ACTIVITY =
Repeat only the lines below from the one containing "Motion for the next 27" through the one containing "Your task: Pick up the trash", inclusive, exactly as written.

EXCERPTED RECORDS =
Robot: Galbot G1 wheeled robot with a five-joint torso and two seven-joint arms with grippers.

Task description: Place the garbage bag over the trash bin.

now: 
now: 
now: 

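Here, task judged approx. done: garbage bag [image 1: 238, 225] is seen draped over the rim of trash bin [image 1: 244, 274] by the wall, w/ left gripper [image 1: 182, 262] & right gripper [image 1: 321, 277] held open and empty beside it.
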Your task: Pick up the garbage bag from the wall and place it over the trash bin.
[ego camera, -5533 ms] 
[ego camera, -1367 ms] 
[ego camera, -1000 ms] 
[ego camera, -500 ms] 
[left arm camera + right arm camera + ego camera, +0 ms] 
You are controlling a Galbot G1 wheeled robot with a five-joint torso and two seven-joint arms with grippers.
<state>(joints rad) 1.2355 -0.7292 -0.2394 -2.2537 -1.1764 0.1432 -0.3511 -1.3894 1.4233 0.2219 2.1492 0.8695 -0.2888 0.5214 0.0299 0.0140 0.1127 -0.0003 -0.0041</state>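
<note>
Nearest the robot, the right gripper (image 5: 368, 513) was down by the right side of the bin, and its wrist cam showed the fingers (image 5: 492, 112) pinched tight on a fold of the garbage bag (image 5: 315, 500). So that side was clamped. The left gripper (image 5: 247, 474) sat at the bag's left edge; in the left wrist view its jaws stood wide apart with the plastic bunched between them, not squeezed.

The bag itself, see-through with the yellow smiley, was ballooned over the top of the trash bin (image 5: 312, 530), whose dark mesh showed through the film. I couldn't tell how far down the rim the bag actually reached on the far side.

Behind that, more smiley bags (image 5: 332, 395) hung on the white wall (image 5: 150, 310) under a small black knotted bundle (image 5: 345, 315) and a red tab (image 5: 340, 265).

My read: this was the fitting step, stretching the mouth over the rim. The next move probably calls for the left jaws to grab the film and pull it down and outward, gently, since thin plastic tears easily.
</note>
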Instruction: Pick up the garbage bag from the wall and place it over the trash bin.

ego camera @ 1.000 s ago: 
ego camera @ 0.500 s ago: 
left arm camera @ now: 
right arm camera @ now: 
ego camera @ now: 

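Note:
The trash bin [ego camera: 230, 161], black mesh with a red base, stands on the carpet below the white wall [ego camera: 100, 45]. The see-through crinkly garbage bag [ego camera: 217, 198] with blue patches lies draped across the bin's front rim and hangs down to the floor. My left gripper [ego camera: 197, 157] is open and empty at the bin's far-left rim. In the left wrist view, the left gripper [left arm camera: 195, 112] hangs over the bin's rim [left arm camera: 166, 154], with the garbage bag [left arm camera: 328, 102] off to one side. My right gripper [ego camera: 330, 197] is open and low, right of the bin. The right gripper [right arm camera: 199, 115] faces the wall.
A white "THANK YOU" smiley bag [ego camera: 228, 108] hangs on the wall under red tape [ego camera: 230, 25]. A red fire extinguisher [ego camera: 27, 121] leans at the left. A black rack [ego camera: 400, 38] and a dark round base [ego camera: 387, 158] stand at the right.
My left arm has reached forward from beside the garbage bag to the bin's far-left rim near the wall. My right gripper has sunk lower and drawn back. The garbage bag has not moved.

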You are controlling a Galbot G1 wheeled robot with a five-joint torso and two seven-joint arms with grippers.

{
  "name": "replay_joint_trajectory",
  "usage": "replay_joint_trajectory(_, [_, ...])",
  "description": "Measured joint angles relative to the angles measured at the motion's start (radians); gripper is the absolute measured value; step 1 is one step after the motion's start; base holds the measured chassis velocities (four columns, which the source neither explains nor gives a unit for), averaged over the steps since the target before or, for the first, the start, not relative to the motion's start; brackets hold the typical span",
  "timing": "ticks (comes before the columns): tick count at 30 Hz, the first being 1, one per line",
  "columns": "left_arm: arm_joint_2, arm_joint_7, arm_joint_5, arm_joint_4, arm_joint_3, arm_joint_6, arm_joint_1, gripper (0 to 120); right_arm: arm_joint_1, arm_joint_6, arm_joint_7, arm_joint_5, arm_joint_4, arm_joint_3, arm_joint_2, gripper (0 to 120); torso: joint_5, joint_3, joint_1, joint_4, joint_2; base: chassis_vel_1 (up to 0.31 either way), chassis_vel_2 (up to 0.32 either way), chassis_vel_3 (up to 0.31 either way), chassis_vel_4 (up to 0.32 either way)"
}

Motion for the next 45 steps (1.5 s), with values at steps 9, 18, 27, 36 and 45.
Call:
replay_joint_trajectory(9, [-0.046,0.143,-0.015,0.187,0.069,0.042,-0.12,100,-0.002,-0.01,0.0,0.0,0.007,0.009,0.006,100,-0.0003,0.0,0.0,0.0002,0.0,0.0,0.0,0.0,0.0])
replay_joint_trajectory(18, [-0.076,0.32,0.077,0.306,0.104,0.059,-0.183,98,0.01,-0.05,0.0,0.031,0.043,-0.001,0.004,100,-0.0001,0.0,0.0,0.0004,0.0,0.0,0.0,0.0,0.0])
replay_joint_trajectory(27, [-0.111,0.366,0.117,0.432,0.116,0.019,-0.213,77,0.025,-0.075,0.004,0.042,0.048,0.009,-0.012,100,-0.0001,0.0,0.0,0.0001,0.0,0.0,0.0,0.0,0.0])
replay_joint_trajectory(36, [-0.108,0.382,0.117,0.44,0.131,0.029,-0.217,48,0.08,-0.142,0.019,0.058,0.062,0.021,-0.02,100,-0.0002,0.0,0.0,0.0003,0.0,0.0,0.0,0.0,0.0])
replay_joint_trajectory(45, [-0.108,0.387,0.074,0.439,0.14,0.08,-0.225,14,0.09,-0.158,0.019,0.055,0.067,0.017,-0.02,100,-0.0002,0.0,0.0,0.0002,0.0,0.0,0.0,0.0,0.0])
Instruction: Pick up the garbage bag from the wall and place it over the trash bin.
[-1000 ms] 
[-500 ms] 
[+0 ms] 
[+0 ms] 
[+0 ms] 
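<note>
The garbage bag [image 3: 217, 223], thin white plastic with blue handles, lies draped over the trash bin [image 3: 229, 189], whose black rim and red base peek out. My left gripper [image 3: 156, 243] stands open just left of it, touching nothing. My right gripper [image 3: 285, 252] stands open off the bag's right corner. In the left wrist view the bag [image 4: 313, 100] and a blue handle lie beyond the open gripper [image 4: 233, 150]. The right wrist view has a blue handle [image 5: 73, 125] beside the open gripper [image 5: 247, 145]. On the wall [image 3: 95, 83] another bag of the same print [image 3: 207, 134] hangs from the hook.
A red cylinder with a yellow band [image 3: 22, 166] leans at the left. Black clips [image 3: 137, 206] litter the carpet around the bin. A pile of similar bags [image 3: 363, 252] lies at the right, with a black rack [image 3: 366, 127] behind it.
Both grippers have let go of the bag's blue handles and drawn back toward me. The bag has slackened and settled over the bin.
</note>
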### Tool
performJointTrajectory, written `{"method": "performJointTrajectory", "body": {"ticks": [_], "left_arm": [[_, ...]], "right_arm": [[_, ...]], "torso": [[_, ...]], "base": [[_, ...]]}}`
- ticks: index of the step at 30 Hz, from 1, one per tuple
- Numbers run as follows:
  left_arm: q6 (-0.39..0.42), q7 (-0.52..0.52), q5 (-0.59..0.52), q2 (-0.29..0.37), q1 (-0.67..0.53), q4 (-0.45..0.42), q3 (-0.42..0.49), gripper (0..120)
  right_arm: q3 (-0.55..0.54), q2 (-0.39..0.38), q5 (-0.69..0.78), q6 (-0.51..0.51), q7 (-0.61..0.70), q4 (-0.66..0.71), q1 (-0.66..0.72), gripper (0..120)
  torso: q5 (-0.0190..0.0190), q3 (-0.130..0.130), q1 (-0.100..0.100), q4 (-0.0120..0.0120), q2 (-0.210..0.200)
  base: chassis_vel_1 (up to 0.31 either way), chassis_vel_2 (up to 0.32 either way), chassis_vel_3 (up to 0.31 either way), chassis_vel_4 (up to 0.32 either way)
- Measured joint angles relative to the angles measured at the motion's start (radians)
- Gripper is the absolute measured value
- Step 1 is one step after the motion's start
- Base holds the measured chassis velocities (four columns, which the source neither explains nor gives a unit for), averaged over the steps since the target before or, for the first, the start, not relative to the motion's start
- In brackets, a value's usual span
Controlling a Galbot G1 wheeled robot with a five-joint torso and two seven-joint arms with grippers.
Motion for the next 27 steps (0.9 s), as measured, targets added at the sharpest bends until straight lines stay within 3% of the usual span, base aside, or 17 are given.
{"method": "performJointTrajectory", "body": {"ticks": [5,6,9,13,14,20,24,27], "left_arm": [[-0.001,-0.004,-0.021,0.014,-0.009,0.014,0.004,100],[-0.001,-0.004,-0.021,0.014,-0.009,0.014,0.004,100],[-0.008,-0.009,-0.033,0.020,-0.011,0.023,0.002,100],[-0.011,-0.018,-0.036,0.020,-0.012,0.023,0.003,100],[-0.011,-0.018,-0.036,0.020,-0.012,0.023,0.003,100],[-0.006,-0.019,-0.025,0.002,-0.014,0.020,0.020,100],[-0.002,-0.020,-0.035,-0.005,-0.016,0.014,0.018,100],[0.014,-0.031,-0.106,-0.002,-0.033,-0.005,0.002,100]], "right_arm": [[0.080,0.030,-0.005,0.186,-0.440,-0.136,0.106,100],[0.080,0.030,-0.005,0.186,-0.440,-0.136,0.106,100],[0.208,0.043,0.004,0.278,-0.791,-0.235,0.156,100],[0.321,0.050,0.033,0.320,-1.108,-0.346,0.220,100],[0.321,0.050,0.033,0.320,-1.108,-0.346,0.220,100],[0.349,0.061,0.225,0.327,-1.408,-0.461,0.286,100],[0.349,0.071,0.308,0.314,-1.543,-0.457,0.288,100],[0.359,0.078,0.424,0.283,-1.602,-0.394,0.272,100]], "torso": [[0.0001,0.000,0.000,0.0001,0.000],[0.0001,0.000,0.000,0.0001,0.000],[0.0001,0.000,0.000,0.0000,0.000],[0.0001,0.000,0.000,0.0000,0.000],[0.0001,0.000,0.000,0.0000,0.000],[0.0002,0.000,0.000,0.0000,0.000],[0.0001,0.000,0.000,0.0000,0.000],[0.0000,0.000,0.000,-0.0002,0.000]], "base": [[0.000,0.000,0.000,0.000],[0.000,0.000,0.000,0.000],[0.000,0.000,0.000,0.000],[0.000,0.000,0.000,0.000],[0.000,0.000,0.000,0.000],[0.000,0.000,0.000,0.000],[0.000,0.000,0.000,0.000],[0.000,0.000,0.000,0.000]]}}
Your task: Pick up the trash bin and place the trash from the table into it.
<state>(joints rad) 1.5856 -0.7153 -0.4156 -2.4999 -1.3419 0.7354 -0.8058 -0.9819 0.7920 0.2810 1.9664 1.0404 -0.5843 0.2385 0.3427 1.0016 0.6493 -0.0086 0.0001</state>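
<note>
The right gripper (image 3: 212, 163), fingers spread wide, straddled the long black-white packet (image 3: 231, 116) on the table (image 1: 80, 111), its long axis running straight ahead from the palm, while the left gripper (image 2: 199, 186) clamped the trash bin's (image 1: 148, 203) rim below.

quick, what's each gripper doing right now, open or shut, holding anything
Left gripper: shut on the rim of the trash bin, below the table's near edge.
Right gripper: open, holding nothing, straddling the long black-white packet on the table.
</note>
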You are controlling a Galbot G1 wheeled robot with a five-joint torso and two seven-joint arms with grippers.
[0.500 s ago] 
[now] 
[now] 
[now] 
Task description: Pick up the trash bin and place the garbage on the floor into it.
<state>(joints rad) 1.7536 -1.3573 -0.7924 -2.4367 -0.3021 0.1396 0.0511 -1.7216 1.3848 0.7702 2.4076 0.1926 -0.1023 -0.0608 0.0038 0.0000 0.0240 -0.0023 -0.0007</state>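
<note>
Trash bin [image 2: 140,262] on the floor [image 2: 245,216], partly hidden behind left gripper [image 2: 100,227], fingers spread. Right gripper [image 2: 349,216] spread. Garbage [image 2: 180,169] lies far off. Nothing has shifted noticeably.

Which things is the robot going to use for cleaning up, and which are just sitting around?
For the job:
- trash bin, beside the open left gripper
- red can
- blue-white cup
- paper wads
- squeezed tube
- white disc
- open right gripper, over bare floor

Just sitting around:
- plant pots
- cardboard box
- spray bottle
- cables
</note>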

RESULT FOR THIS EXERCISE =
Motion for the next 27 steps (0.9 s), as measured, targets added at the sharpest bends until straight lines stay within 3% of the usual span, base aside, or 17 are given.
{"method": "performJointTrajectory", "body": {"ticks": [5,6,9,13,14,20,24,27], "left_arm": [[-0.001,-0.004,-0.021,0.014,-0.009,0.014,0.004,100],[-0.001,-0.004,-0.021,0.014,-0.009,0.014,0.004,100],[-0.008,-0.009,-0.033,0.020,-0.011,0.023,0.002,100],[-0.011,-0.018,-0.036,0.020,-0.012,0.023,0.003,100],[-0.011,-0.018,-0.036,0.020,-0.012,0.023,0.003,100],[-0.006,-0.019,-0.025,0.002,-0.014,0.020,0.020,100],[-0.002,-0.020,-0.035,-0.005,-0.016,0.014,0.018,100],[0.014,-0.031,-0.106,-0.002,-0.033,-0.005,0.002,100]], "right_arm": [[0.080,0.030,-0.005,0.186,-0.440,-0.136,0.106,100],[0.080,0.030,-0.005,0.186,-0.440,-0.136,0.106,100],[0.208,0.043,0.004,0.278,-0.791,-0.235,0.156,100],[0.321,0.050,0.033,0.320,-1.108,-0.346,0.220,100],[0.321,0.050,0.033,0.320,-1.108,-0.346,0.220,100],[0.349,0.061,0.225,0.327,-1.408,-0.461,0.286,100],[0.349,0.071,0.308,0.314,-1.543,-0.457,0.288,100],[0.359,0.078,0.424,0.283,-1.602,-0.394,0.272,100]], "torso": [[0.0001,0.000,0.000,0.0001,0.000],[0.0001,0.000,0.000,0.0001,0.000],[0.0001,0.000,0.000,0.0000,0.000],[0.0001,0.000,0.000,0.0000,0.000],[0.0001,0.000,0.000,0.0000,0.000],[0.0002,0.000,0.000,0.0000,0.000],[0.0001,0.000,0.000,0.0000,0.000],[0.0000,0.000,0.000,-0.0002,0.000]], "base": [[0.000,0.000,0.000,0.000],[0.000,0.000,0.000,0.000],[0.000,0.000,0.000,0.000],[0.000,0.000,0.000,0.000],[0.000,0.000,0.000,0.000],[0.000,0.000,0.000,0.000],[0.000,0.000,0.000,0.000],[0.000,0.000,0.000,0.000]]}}
Your task: Pick up the trash bin and place the trash from the table into it.

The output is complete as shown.